▸ What the task asks
The listing below should be reproduced exactly, with the pictures omitted.

# # # #

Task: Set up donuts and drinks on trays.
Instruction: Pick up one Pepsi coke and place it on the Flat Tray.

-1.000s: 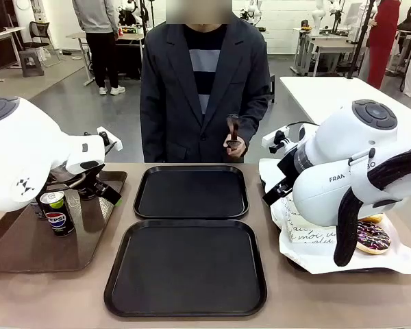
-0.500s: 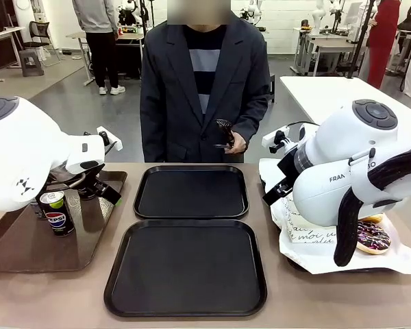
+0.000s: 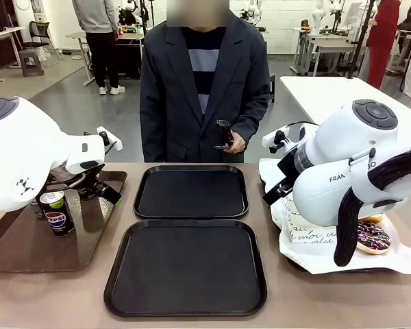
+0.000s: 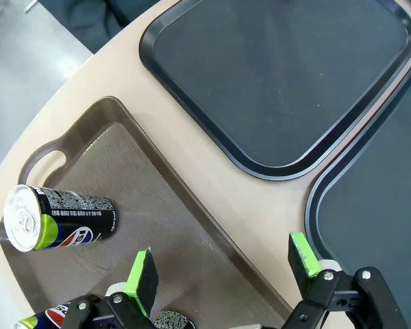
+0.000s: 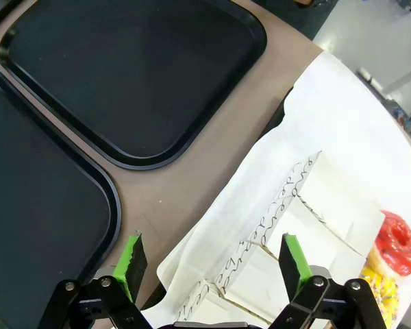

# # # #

▸ Output for this exercise
Task: Set up donuts and drinks on trays.
Instruction: Pick up one Pepsi coke and place it on the Flat Tray.

-1.000s: 
-0.500s: 
+0.000s: 
+0.000s: 
+0.000s: 

Here the exercise is finished.